Four-disc reissue for a subterranean landmark.

It’s one of the pinnacles of prog: an unapologetic, bells-and-whistles concept classic which was so emblematic of its era that, when three or four journalists decided punk was Stalinist Year Zero, it drew a zealous bucketful of flak and was tossed in the bin marked “unfashionable”.

Yet now the decades have passed and Rick Wakeman’s 1974 multi-million seller can be appreciated again in all its florid majesty, madness and musicality. While those who still believe rock should never extend itself beyond Sham 69’s Hersham Boys may struggle to embrace it, anyone else should de-wax their ears and hear it for what it is: an achingly ambitious and multi-faceted symphonic work by a 25-year-old musician/composer reaching for the stars.

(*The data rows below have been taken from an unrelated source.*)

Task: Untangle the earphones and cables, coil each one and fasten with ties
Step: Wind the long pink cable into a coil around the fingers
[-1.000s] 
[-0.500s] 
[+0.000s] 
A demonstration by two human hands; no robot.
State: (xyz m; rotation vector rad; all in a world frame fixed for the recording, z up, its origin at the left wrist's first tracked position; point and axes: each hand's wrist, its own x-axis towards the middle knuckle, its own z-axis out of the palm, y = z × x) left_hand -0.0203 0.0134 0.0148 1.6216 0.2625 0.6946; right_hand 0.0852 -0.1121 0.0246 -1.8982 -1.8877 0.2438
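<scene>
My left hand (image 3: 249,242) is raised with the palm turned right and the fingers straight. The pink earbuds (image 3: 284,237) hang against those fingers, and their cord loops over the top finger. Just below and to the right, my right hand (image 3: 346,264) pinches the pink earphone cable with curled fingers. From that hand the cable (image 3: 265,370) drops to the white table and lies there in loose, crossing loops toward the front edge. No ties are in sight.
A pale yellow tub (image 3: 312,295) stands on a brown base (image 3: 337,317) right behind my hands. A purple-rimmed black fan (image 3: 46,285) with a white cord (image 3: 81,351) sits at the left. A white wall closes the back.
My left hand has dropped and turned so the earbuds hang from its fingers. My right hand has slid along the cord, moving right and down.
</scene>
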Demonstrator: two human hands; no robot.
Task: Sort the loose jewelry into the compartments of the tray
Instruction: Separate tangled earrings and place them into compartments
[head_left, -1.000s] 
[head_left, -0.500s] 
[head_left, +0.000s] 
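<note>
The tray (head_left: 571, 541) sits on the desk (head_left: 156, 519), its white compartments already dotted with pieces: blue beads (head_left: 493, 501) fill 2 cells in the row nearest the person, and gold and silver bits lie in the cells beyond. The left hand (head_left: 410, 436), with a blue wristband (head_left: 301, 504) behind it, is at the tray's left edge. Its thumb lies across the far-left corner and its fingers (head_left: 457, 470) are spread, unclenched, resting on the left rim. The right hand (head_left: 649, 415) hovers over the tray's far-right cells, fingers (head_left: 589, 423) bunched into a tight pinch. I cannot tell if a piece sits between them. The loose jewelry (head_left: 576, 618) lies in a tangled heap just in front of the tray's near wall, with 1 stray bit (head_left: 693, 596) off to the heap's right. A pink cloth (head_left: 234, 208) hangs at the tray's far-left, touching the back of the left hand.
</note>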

It’s safe to say Journey To The Centre Of The Earth will outlive Wakeman’s fart jokes. Back then, the keyboard wizard was obsessed with adapting Jules Verne’s novel, and moved heaven and earth to do so. He recorded his January ’74 Royal Festival Hall shows with The London Symphony Orchestra and actor David Hemmings narrating, but was aghast to find his UK label wasn’t interested. Fortunately, over in the States, Jerry Moss (the M in A&M) took to it, and the album went to No.1 in Blighty and No.3 in the US.

An ambitious work by a 25-year-old reaching for the stars.